## Exercise requirements
All the lines below need retyping exactly, apart from the images.

## Information supplied
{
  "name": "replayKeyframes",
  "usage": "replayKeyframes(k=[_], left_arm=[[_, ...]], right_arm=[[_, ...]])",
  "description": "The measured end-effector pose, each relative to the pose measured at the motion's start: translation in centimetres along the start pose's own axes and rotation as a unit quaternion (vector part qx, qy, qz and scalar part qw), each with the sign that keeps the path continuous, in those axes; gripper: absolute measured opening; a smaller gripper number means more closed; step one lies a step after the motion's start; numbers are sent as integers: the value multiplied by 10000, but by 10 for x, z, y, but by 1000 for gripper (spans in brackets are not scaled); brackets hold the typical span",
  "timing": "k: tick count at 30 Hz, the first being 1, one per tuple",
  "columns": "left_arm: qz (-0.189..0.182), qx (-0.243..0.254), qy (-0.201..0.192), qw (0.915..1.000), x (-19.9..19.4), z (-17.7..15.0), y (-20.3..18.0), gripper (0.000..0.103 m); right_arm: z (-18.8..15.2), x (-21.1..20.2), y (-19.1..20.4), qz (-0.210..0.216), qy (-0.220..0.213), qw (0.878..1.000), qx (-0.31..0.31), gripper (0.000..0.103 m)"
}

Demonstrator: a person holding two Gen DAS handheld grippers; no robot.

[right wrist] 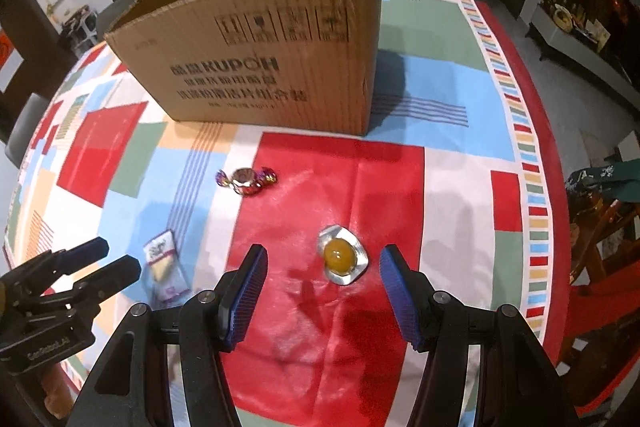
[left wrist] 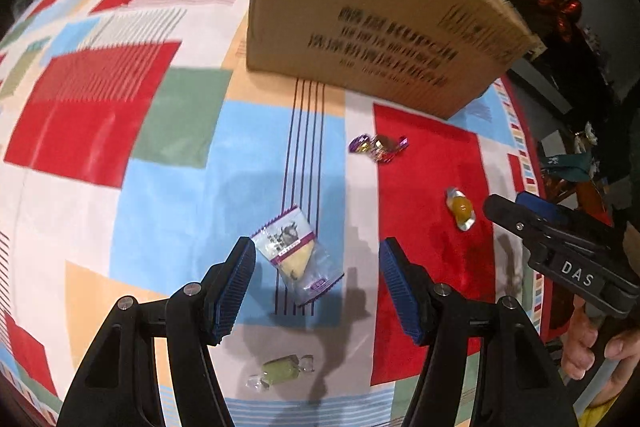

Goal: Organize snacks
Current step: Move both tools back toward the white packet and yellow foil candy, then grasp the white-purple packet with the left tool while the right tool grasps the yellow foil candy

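My left gripper (left wrist: 318,249) hangs open over a clear packet with a purple label (left wrist: 294,253), which lies on the tablecloth just inside its left pad. My right gripper (right wrist: 322,257) is open too, above a yellow jelly in a silver cup (right wrist: 341,259) on a red patch. That jelly (left wrist: 461,211) also shows in the left wrist view, beside the right gripper (left wrist: 516,205). A purple foil candy (right wrist: 246,181) lies nearer the open cardboard box (right wrist: 272,67). A green wrapped candy (left wrist: 280,371) rests under the left gripper. Nothing is held.
The round table wears a patchwork cloth (right wrist: 392,187) of red, blue and green. The box stands at the far side. A wooden chair with red cushion (right wrist: 600,291) sits past the right edge. A hand (left wrist: 592,343) grips the right tool. The left gripper (right wrist: 108,261) shows at the lower left.
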State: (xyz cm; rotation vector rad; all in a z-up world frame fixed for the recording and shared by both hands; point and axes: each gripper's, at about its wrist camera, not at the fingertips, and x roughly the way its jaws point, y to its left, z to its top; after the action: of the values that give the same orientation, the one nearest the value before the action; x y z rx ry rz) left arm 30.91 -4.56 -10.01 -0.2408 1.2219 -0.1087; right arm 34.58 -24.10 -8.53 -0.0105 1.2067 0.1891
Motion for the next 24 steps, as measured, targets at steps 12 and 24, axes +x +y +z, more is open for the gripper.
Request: replayKeyframes(k=[12,24], left_arm=[[154,-471,354,9981,32,-2,7,63],[448,-589,455,9962,47,-1,4,63]], right_arm=[[2,35,-12,-16,387,9991,190,59],[2,59,-12,-109,585,9981,178,59]])
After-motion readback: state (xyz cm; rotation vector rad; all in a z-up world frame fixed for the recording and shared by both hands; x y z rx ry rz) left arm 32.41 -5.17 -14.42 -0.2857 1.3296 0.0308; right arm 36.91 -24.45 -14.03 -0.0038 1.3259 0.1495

## Reply
{
  "name": "replayKeyframes",
  "usage": "replayKeyframes(k=[_], left_arm=[[_, ...]], right_arm=[[_, ...]])",
  "description": "The measured end-effector pose, each relative to the pose measured at the motion's start: translation in centimetres along the start pose's own axes and rotation as a unit quaternion (vector part qx, qy, qz and scalar part qw), each with the sign that keeps the path continuous, in those axes; gripper: absolute measured opening; a smaller gripper number means more closed; step one lies a step after the motion's start; numbers are sent as integers: the value multiplied by 10000, but by 10 for x, z, y, but by 1000 for gripper (spans in brackets are not scaled); brackets hold the typical span",
  "timing": "k: tick count at 30 Hz, the first being 1, one per tuple",
  "columns": "left_arm: qz (-0.189..0.182), qx (-0.243..0.254), qy (-0.201..0.192), qw (0.915..1.000), x (-19.9..19.4), z (-17.7..15.0), y (-20.3..18.0), gripper (0.000..0.103 m); right_arm: z (-18.8..15.2), x (-21.1..20.2), y (-19.1..20.4), qz (-0.210..0.216), qy (-0.220..0.213), qw (0.878..1.000), qx (-0.31..0.31), gripper (0.000..0.103 m)"
}

Demonstrator: a person holding two Gen DAS handheld grippers; no robot.

[right wrist] 
[left wrist] 

Goal: Organize snacks
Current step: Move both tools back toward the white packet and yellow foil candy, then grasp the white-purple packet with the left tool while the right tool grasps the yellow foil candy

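My left gripper (left wrist: 318,249) hangs open over a clear packet with a purple label (left wrist: 294,253), which lies on the tablecloth just inside its left pad. My right gripper (right wrist: 322,257) is open too, above a yellow jelly in a silver cup (right wrist: 341,259) on a red patch. That jelly (left wrist: 461,211) also shows in the left wrist view, beside the right gripper (left wrist: 516,205). A purple foil candy (right wrist: 246,181) lies nearer the open cardboard box (right wrist: 272,67). A green wrapped candy (left wrist: 280,371) rests under the left gripper. Nothing is held.
The round table wears a patchwork cloth (right wrist: 392,187) of red, blue and green. The box stands at the far side. A wooden chair with red cushion (right wrist: 600,291) sits past the right edge. A hand (left wrist: 592,343) grips the right tool. The left gripper (right wrist: 108,261) shows at the lower left.
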State: (xyz cm; rotation vector rad; all in a z-up world frame fixed for the recording and shared by both hands; point and axes: each gripper's, at about its wrist camera, not at the fingertips, and x roughly the way its jaws point, y to its left, z to its top; after the action: of the values that give the same orientation, the one nearest the value before the action; x y z rx ry rz) left arm 30.91 -4.56 -10.01 -0.2408 1.2219 -0.1087; right arm 34.58 -24.10 -8.53 -0.0105 1.2067 0.1891
Motion for the next 24 steps, as measured, targets at steps 12 and 24, axes +x +y +z, more is open for the gripper.
Request: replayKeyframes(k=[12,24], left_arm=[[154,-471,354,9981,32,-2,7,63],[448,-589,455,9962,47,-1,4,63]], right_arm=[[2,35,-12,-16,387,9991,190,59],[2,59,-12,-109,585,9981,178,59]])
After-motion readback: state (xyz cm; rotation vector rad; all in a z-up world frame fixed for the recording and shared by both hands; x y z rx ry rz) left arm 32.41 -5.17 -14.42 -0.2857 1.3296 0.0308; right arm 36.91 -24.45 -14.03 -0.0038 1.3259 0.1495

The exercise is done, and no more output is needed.